> GOAL OF THE EXERCISE:
The word "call" occurs in some of the lines below; copy each of those lines.

____

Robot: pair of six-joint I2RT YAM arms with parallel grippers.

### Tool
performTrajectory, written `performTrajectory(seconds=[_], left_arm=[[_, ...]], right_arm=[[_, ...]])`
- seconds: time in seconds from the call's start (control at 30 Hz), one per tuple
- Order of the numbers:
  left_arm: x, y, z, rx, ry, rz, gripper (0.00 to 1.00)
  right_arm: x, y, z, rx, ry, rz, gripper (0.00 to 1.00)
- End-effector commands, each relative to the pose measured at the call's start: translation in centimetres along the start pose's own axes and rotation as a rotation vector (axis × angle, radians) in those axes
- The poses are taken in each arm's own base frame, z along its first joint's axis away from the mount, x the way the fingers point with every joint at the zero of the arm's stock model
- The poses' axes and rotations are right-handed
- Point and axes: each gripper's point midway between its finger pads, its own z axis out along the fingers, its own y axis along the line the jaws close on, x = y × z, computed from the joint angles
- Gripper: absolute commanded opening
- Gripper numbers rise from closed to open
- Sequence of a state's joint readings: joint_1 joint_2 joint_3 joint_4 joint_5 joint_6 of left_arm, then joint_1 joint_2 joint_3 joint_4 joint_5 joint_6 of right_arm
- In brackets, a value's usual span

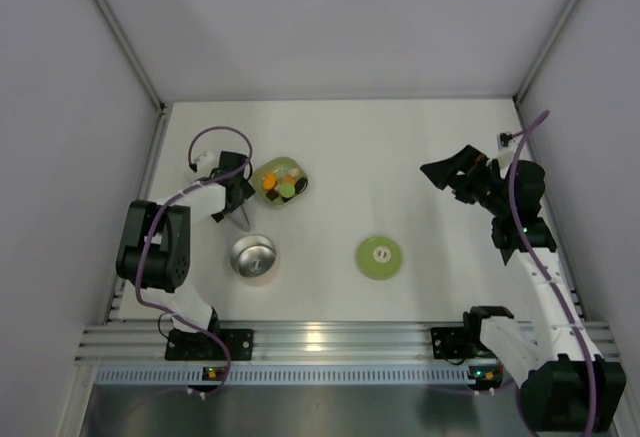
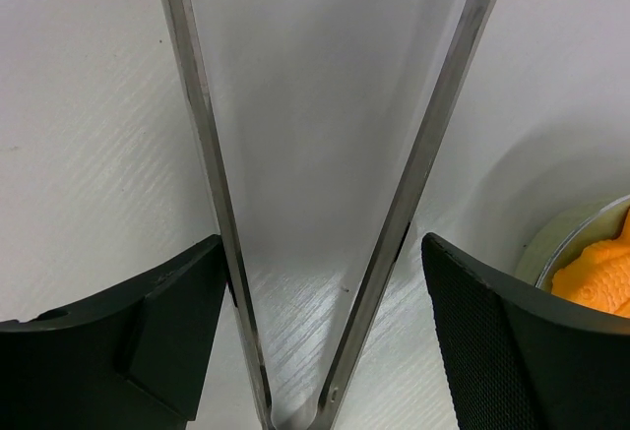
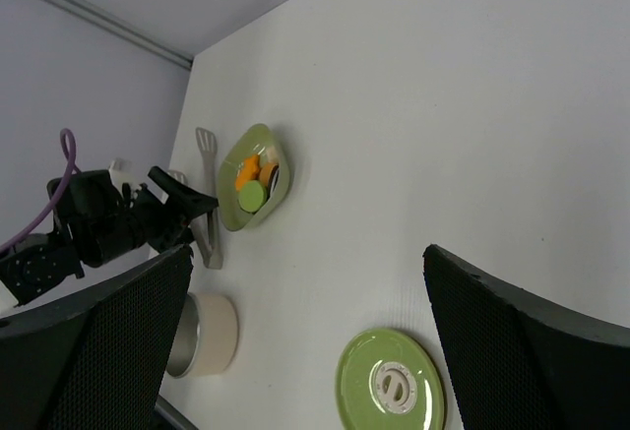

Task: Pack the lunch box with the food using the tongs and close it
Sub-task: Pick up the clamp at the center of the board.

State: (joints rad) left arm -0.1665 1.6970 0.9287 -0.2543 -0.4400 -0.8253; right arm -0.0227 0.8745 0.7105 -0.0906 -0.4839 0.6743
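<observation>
The tongs [image 2: 207, 154] lie on the table left of the pale green dish [image 1: 263, 171] and show as a silvery V. My left gripper [image 2: 320, 253] straddles them near the hinge and stands open. Its left finger touches one arm, and the right finger [image 2: 512, 341] stands a little off the other. From above, the left gripper [image 1: 238, 202] sits low beside the dish. The food [image 1: 283, 184] is in the dish, and an orange piece [image 2: 600, 273] shows at the edge of the left wrist view. The steel lunch box [image 1: 253, 256] stands uncovered, with its green lid [image 1: 380, 256] flat on the table to the right. My right gripper [image 1: 440, 172] hangs open and empty at the far right.
From the right wrist, between the open right gripper [image 3: 307, 253] fingers, the dish [image 3: 236, 218] with the food [image 3: 253, 179], the tongs [image 3: 210, 243], the lunch box [image 3: 212, 346] and the lid [image 3: 392, 383] show. White walls close the table on three sides.
</observation>
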Motion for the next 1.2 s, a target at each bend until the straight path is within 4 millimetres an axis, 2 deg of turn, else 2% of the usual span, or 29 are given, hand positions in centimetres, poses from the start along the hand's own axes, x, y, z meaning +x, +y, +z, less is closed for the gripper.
performTrajectory(seconds=[0.0, 0.33, 1.0, 1.17], left_arm=[[3.2, 1.3, -0.2, -0.035, 0.089, -0.002, 0.83], [3.5, 2.6, -0.5, -0.083, 0.063, -0.032, 0.79], [4.2, 3.1, 1.2, -0.149, 0.078, -0.001, 0.74], [4.2, 3.1, 1.4, -0.153, 0.076, 0.016, 0.70]], right_arm=[[-0.9, 0.7, -0.2, -0.036, -0.041, -0.022, 0.99], [-0.2, 0.1, 0.1, -0.034, -0.024, -0.012, 1.00], [0.7, -0.3, 0.2, -0.037, -0.001, 0.001, 1.00], [1.1, -0.5, 0.3, -0.037, 0.011, 0.011, 1.00]])
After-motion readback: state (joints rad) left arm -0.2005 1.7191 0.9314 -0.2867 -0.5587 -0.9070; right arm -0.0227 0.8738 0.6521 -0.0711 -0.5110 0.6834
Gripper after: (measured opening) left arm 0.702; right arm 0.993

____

> PROBLEM SOLUTION:
- seconds: time in seconds from the call's start (control at 30 Hz), one per tuple
- End-effector commands, each relative to the pose measured at the call's start: translation in centimetres along the start pose's own axes and rotation as a rotation vector (axis × angle, radians) in those axes

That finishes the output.